Your copy of the lines below must match them exactly and contain no images.

----

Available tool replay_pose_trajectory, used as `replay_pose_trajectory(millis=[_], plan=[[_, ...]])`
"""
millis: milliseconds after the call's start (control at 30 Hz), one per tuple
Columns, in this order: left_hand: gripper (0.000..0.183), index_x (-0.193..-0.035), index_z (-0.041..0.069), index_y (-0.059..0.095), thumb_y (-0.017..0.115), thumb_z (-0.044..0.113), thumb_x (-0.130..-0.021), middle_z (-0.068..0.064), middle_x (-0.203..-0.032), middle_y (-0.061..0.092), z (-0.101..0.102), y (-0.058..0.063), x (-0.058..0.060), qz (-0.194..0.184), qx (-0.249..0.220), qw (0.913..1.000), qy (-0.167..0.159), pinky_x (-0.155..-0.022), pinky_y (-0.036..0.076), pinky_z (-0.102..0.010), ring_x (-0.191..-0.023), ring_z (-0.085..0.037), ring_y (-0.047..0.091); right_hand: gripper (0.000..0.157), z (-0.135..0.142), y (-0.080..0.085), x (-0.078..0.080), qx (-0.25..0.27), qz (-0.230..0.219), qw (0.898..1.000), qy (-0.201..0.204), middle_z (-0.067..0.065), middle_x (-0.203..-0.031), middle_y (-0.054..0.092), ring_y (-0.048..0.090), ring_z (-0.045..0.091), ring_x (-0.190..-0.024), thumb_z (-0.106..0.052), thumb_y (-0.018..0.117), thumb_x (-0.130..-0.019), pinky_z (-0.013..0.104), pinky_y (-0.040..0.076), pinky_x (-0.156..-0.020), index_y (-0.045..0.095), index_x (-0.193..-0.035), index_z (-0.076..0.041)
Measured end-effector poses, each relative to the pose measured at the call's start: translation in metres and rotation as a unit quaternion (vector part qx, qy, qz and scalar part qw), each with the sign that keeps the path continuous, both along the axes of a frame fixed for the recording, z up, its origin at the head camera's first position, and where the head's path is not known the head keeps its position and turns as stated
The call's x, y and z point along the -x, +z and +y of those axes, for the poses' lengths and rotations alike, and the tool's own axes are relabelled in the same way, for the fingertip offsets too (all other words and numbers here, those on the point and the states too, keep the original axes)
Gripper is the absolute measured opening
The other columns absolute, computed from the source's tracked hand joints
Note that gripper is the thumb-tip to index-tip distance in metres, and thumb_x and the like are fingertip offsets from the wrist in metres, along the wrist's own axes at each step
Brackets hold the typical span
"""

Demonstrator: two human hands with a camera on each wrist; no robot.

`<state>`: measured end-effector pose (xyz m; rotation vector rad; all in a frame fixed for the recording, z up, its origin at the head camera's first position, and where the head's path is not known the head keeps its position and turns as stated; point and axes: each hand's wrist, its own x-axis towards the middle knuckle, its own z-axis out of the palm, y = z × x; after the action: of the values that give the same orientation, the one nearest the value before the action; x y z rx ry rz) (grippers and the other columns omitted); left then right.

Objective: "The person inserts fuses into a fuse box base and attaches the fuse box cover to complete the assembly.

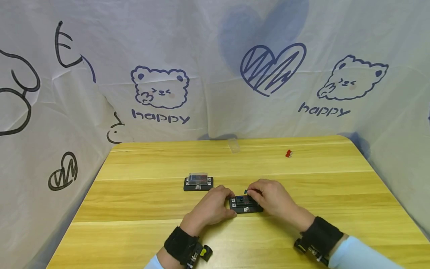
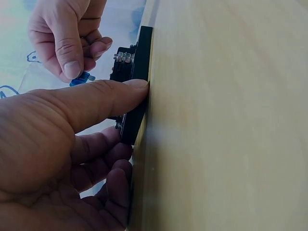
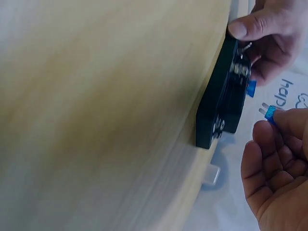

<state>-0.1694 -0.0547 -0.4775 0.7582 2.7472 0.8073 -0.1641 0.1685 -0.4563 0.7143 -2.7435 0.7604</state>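
My left hand (image 1: 212, 206) grips the left end of a black fuse block (image 1: 248, 209) that lies on the wooden table, thumb along its near edge and fingers behind. Between thumb and fingertip of my right hand (image 1: 276, 200) is a blue blade fuse (image 3: 270, 113). It is held above the block, and in the right wrist view its two metal prongs point toward the block, with a gap between. Another blue fuse (image 3: 251, 88) sits in the block near the left hand. Metal screw terminals (image 2: 124, 57) show on the block. The right hand partly covers the block's right end in the head view.
To the left and farther back stands a second fuse block (image 1: 198, 187) under a clear cover (image 1: 198, 178), blue and red showing through. A loose clear cover (image 1: 233, 145) lies at the table's back edge. Red blade fuses (image 1: 289, 153) lie at the back right.
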Motion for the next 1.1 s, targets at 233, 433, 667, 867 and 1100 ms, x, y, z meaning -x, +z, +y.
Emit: replay_pose_trajectory(millis=[233,433,667,867,1100], plan=[[0.049,-0.113,0.014,0.065,0.082,0.035,-0.072,0.004,-0.103,0.058,0.0,-0.001,0.001,-0.003,-0.004,1.0,-0.002,-0.085,0.048,-0.032,-0.092,-0.014,0.052,0.004,-0.009,-0.004,-0.005,-0.009,0.004,1.0,0.024,-0.006,-0.085,0.068,0.061,0.007,-0.076,-0.02,0.07,-0.089,0.03,0.054,-0.067,0.073,-0.09,-0.018],[0.048,-0.112,0.013,0.066,0.083,0.033,-0.072,0.003,-0.102,0.059,0.0,-0.002,0.001,0.002,-0.007,1.0,-0.001,-0.086,0.048,-0.033,-0.093,-0.014,0.053,0.006,-0.014,-0.008,-0.007,-0.03,0.026,0.998,0.046,-0.004,-0.084,0.069,0.061,0.007,-0.076,-0.02,0.069,-0.089,0.03,0.055,-0.068,0.072,-0.092,-0.015],[0.049,-0.112,0.012,0.065,0.083,0.033,-0.072,0.003,-0.102,0.059,0.0,-0.002,0.001,0.008,-0.003,1.0,-0.004,-0.086,0.048,-0.033,-0.093,-0.015,0.053,0.006,-0.016,-0.01,-0.007,-0.034,0.049,0.996,0.069,-0.003,-0.083,0.069,0.061,0.008,-0.074,-0.017,0.069,-0.089,0.03,0.055,-0.065,0.071,-0.092,-0.013],[0.048,-0.112,0.012,0.065,0.083,0.034,-0.072,0.003,-0.101,0.059,-0.001,-0.001,0.0,0.011,-0.002,0.9999,-0.004,-0.085,0.048,-0.033,-0.092,-0.015,0.053,0.006,-0.016,-0.01,-0.008,-0.058,0.065,0.992,0.087,-0.003,-0.083,0.069,0.061,0.008,-0.075,-0.017,0.068,-0.089,0.031,0.055,-0.065,0.071,-0.092,-0.012],[0.049,-0.112,0.012,0.065,0.083,0.034,-0.072,0.002,-0.101,0.06,0.0,-0.001,0.0,0.012,-0.003,0.9999,-0.005,-0.085,0.048,-0.033,-0.092,-0.015,0.053,0.006,-0.016,-0.009,-0.009,-0.061,0.059,0.992,0.09,-0.003,-0.082,0.068,0.06,0.007,-0.073,-0.017,0.069,-0.089,0.03,0.055,-0.064,0.071,-0.091,-0.012]])
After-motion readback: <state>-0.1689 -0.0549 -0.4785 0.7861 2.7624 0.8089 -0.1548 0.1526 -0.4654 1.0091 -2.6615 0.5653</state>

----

▶ _Response area_:
Available tool replay_pose_trajectory, used as `replay_pose_trajectory(millis=[_], plan=[[_, ...]])`
"""
millis: milliseconds after the call's start (control at 30 Hz), one per tuple
Columns, in this order: left_hand: gripper (0.000..0.183), index_x (-0.193..-0.035), index_z (-0.041..0.069), index_y (-0.059..0.095), thumb_y (-0.017..0.115), thumb_z (-0.044..0.113), thumb_x (-0.130..-0.021), middle_z (-0.068..0.064), middle_x (-0.203..-0.032), middle_y (-0.061..0.092), z (-0.101..0.102), y (-0.058..0.063), x (-0.058..0.060), qz (-0.194..0.184), qx (-0.249..0.220), qw (0.913..1.000), qy (-0.167..0.159), pinky_x (-0.155..-0.022), pinky_y (-0.036..0.076), pinky_z (-0.102..0.010), ring_x (-0.191..-0.023), ring_z (-0.085..0.037), ring_y (-0.047..0.091); right_hand: gripper (0.000..0.157), z (-0.135..0.142), y (-0.080..0.085), x (-0.078..0.080), qx (-0.25..0.27), qz (-0.230..0.219), qw (0.898..1.000), qy (-0.201..0.204), middle_z (-0.067..0.065), middle_x (-0.203..-0.031), middle_y (-0.054..0.092), ring_y (-0.048..0.090), ring_z (-0.045..0.091), ring_x (-0.190..-0.024), thumb_z (-0.106..0.052), thumb_y (-0.018..0.117), thumb_x (-0.130..-0.019), pinky_z (-0.013..0.104), pinky_y (-0.040..0.076), pinky_x (-0.156..-0.020), index_y (-0.045..0.095), index_x (-0.193..-0.035), index_z (-0.076..0.041)
Measured end-effector poses, each relative to the pose measured at the call's start: translation in metres and rotation as a unit quaternion (vector part qx, qy, qz and scalar part qw), each with the sign that keeps the path continuous, both along the axes of a frame fixed for the recording, z up, its origin at the head camera's first position, and where the head's path is not known the head keeps its position and turns as stated
The call's x, y and z point along the -x, +z and +y of those axes, for the poses' lengths and rotations alike, and the tool's own axes are relabelled in the same way, for the fingertip offsets too (all other words and numbers here, those on the point and the states too, keep the original axes)
Gripper is the absolute measured opening
The other columns absolute, computed from the source's tracked hand joints
Note that gripper is the thumb-tip to index-tip distance in metres, and thumb_x and the like are fingertip offsets from the wrist in metres, along the wrist's own axes at each step
Brackets hold the typical span
"""

Demonstrator: two human hands with a camera on each wrist; no robot.

`<state>`: measured end-effector pose (xyz m; rotation vector rad; all in a frame fixed for the recording, z up, its origin at the head camera's first position, and where the head's path is not known the head keeps its position and turns as stated; point and axes: each hand's wrist, its own x-axis towards the middle knuckle, its own z-axis out of the palm, y = z × x; after the action: of the values that give the same orientation, the one nearest the value before the action; x y z rx ry rz) (grippers and the other columns omitted); left then right.

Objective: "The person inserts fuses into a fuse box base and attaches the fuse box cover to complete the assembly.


<state>-0.1694 -0.0547 -0.4775 0.7582 2.7472 0.8073 -0.1641 0.1685 -0.4563 0.7143 -2.7435 0.7604</state>
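My left hand (image 1: 212, 206) grips the left end of a black fuse block (image 1: 248, 209) that lies on the wooden table, thumb along its near edge and fingers behind. Between thumb and fingertip of my right hand (image 1: 276, 200) is a blue blade fuse (image 3: 270, 113). It is held above the block, and in the right wrist view its two metal prongs point toward the block, with a gap between. Another blue fuse (image 3: 251, 88) sits in the block near the left hand. Metal screw terminals (image 2: 124, 57) show on the block. The right hand partly covers the block's right end in the head view.
To the left and farther back stands a second fuse block (image 1: 198, 187) under a clear cover (image 1: 198, 178), blue and red showing through. A loose clear cover (image 1: 233, 145) lies at the table's back edge. Red blade fuses (image 1: 289, 153) lie at the back right.
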Motion for the next 1.1 s, targets at 233, 433, 667, 867 and 1100 ms, x, y, z meaning -x, +z, +y.
Emit: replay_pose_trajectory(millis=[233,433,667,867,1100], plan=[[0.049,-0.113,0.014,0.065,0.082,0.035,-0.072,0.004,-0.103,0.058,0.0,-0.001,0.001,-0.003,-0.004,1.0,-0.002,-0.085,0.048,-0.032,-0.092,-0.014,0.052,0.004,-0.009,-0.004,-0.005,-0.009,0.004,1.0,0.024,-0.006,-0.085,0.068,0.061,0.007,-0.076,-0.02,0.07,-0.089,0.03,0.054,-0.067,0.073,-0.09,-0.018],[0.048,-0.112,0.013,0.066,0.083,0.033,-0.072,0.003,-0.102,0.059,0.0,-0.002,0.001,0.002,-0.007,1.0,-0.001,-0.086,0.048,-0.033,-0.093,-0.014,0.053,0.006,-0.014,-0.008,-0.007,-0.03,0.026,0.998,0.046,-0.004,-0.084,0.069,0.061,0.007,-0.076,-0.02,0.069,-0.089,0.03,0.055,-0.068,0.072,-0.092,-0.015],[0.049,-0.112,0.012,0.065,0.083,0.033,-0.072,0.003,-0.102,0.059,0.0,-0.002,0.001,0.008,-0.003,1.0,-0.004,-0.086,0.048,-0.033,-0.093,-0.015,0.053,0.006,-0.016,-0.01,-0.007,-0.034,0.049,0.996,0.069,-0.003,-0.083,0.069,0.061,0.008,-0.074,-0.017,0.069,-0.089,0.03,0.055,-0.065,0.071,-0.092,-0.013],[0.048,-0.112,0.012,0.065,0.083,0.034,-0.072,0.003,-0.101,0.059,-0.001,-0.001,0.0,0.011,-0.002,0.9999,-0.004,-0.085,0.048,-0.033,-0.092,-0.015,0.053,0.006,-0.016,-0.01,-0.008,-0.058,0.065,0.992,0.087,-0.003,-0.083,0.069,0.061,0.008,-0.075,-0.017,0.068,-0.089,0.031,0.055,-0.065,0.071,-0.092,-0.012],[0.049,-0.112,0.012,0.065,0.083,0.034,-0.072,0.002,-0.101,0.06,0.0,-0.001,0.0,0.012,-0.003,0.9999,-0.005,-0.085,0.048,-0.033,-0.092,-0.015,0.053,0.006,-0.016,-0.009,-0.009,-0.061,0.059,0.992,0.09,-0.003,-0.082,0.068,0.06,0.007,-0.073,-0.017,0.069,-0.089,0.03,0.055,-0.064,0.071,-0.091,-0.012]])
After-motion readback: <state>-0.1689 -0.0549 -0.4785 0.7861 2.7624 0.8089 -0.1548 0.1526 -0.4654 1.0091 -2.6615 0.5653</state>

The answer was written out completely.